L'ensemble se compose d'environ 1 200 officiers, 2 000 sous-officiers – qui sont en sous-effectifs – et 1 300 militaires du rang – en important sous-effectifs. 60 % des contrats signés dans la réserve opérationnelle sont détenus par des anciens personnels d'active, 9 % par des personnels du contingent et 31 % par des personnes issues de la société civile.

Le nombre d'engagements à servir dans la réserve (ESR) est par ailleurs passé dans l'armée de l'air de 5 400 à 4 400 en cinq ans, soit une baisse de 20 %.

Ces chiffres illustrent le fait que la réserve pâtit, entre autres, d'un manque d'attractivité. Le recrutement des réservistes reste déséquilibré, avec un déficit parmi les sous-officiers et surtout parmi les militaires du rang.
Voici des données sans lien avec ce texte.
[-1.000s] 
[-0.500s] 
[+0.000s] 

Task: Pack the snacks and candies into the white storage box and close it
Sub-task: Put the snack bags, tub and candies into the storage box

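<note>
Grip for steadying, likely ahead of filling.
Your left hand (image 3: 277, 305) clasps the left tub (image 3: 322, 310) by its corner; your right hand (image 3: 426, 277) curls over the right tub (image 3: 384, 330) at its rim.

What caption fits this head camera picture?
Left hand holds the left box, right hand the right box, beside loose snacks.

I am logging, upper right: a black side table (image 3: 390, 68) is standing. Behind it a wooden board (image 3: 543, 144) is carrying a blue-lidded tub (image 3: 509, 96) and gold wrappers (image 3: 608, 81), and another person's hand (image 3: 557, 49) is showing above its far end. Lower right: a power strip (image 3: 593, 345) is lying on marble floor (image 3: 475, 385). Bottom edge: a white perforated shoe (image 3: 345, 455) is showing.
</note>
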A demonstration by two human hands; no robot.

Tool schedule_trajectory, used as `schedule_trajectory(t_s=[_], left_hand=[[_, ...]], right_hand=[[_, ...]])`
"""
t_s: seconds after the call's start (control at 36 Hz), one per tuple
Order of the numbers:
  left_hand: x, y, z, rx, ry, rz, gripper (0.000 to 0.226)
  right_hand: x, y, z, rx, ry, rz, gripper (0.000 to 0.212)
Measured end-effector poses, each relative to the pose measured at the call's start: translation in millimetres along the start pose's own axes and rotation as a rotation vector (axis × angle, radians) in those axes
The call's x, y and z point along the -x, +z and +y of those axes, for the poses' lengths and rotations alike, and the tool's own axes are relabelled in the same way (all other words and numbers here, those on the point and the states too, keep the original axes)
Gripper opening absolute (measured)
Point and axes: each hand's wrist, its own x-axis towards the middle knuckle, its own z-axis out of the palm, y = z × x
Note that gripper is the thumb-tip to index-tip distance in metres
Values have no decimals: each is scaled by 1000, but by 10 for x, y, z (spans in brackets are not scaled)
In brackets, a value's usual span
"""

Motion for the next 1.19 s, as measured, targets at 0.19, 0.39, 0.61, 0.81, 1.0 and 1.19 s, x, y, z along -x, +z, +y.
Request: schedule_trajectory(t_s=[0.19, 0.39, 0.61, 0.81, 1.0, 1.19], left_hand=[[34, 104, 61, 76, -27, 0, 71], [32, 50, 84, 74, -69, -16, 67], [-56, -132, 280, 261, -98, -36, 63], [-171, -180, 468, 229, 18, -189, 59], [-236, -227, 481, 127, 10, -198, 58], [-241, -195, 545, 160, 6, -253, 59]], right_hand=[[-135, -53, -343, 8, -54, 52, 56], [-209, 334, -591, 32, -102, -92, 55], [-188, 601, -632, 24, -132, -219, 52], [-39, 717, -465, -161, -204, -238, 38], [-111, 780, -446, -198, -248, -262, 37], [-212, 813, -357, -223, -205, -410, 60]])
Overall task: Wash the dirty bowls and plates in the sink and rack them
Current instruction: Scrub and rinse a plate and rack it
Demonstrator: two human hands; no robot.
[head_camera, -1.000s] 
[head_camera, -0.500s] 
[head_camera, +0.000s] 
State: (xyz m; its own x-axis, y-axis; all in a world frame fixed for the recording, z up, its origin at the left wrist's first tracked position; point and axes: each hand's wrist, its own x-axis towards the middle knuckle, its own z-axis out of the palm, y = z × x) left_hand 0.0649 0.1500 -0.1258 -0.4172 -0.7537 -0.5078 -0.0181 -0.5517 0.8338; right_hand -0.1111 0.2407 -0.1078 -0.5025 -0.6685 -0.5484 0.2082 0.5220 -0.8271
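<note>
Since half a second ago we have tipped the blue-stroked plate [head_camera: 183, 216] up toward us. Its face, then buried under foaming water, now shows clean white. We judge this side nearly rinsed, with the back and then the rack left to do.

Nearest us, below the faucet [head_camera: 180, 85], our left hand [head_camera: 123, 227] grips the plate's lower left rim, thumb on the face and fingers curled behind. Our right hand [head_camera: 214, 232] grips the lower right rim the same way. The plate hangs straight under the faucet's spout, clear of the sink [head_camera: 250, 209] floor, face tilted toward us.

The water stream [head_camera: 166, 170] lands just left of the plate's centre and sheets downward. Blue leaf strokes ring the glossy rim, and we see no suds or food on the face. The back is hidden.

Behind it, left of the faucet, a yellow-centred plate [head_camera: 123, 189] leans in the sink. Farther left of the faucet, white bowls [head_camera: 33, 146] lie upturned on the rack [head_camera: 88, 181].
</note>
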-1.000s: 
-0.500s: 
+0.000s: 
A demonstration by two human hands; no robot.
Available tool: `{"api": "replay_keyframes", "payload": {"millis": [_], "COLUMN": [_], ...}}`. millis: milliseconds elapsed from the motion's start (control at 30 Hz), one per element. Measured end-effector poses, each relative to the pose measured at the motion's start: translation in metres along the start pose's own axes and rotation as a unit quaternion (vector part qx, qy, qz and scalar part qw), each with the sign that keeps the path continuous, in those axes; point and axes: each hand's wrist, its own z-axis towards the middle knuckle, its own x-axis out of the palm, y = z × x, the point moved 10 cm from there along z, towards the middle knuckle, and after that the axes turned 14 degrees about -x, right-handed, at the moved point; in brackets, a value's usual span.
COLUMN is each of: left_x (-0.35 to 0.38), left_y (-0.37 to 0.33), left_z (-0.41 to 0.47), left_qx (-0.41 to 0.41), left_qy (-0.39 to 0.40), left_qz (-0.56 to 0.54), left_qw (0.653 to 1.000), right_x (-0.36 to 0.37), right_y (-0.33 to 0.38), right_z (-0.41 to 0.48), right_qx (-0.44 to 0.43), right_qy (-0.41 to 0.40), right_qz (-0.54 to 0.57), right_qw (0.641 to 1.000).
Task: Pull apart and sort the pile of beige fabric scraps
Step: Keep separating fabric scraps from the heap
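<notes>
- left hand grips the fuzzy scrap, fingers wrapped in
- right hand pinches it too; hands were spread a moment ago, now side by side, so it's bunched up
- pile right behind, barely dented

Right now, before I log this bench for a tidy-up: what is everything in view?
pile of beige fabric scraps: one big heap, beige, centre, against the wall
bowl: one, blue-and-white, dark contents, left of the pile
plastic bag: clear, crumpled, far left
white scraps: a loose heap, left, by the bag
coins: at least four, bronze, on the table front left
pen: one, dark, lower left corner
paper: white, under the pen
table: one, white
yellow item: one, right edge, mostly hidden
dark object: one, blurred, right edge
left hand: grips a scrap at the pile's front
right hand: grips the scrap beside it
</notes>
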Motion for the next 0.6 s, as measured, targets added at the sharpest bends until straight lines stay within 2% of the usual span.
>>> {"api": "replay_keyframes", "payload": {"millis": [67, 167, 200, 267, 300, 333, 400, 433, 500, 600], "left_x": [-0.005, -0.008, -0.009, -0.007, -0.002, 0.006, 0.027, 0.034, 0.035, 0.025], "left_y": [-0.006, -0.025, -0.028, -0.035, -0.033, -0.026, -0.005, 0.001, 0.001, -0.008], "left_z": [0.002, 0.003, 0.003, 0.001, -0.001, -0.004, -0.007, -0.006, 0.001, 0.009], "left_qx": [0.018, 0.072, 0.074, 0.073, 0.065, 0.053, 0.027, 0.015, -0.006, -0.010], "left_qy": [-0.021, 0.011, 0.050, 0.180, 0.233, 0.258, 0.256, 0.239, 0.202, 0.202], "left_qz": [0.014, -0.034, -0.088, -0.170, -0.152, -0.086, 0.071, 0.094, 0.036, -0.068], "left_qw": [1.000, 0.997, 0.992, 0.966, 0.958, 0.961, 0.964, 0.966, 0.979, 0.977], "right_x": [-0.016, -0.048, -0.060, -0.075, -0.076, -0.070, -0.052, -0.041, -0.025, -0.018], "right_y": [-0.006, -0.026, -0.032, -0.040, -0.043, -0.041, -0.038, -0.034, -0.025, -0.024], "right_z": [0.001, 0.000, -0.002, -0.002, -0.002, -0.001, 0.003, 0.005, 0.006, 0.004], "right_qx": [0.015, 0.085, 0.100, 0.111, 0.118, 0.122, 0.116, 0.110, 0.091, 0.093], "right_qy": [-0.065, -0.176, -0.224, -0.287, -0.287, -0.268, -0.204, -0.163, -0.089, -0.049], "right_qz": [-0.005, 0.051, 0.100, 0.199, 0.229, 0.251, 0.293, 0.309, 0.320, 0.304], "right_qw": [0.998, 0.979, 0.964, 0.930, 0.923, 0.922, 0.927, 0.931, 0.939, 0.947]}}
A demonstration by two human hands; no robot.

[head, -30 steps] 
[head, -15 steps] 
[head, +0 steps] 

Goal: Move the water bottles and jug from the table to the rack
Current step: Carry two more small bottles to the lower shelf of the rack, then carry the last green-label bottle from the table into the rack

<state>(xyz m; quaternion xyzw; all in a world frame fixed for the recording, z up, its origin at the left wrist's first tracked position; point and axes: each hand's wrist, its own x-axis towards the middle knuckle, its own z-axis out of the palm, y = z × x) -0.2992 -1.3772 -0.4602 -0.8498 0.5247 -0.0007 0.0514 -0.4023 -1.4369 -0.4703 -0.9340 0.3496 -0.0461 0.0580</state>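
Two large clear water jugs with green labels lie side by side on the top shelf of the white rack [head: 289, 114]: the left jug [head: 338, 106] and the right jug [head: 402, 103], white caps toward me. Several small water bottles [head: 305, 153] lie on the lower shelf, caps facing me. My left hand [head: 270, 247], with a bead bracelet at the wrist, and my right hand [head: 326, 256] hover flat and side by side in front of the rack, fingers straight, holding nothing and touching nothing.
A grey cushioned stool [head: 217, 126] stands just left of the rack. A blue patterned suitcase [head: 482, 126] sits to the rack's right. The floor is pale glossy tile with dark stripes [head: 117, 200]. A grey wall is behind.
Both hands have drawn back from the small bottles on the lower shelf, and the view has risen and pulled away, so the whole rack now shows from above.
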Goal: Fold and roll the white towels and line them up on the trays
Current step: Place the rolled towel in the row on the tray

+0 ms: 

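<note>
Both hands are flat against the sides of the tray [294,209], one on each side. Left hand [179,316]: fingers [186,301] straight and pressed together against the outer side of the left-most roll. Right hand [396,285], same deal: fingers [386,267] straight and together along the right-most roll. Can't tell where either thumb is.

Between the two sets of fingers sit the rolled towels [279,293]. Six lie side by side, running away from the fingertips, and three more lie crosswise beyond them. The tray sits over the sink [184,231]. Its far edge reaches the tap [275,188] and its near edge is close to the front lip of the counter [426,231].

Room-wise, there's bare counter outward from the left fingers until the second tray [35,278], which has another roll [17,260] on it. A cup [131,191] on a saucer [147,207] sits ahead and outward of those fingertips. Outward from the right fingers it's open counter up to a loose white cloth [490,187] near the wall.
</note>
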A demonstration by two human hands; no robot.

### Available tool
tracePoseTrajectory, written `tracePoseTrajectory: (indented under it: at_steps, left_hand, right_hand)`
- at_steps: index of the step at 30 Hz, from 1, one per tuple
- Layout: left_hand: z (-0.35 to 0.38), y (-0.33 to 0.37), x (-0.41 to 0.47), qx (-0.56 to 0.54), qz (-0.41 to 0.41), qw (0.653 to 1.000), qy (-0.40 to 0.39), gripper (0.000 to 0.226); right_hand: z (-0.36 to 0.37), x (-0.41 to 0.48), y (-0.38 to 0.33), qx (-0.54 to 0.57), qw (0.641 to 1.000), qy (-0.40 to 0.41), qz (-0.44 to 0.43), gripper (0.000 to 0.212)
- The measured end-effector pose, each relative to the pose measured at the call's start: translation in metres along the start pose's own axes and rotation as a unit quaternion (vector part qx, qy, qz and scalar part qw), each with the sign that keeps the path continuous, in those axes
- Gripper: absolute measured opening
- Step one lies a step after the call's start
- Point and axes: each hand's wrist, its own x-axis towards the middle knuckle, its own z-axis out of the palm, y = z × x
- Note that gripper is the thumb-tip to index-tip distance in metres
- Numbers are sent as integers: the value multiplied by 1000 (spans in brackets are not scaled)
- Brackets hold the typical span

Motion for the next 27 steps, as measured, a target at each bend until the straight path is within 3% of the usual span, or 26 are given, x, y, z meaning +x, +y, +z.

Il reste en effet difficile de conserver les anciens sous-officiers subalternes et les militaires du rang contractuels. Cela tient essentiellement à cinq facteurs : le faible niveau de rémunération des réservistes, notamment dans les premiers grades de la carrière – un militaire du rang perçoit seulement 40 euros par jour, soit 800 euros par mois – ; la diversité des opportunités de volontariat offertes par la société – chez les pompiers, dans la police, la gendarmerie, les ONG, où les candidats ont le sentiment d'apporter une aide concrète, visible et immédiate – ; la crise de l'emploi, qui fait hésiter des candidats ne voulant pas prendre le risque de perturber leur emploi civil – d'où les réservistes dits « clandestins » – ; la fin du service obligatoire et la multiplication des « déserts militaires » par la disparition de sites militaires, qui donnent parfois le sentiment que la France a un besoin moindre de militaires – et donc de réservistes – ; enfin, parfois le sentiment d'un manque de reconnaissance de la part de l'institution.

Par ailleurs, la réserve de l'armée de l'air connaît également des limitations budgétaires, ainsi que les autres armées et services, comme le montrent les chiffres précités. Pourtant, cette armée a fortement besoin de ses réservistes, notamment pour assurer la gestion de ses interventions et des crises dans la durée, alors qu'elle est engagée sur de nombreux théâtres d'opérations. Il lui faudrait certainement tout à la fois augmenter le nombre de SARAA, les effectifs des SRA, ceux des spécialistes en cyberdéfense, et recruter et former des réservistes pour les spécialiser sur la conduite des drones ou celle des opérations.

Au-delà, il convient de souligner l'importance de la spécificité des réservistes opérationnels, certes professionnels militaires à temps partiel, mais souvent également professionnels civils à temps plein dans leur entreprise. Il leur faut en permanence conjuguer leur souhait de servir leur pays, qui est leur première motivation, avec des obligations privées, familiales et professionnelles.

Légiférer en contraignant davantage les entreprises ne nous semble pas une bonne solution. Comme nous l'ont montré certains pays alliés, comme les États-Unis, ces contraintes deviennent des freins à l'embauche ainsi qu'à l'évolution des carrières et sont donc contre-productifs.

Un important chantier pourrait peut-être être mis en oeuvre pour mettre l'accent sur la responsabilité sociale des entreprises et sur le patriotisme de nos concitoyens. Quand on échange avec nos amis canadiens, britanniques ou américains, on constate en effet combien la notion de patriotisme est beaucoup plus largement valorisée chez eux.

Enfin, je voudrais souligner l'importance du rôle que jouent les associations, notamment les associations de réservistes, dans le renforcement de la cohésion nationale et du lien avec la Nation, comme dans la lutte contre les « déserts militaires ».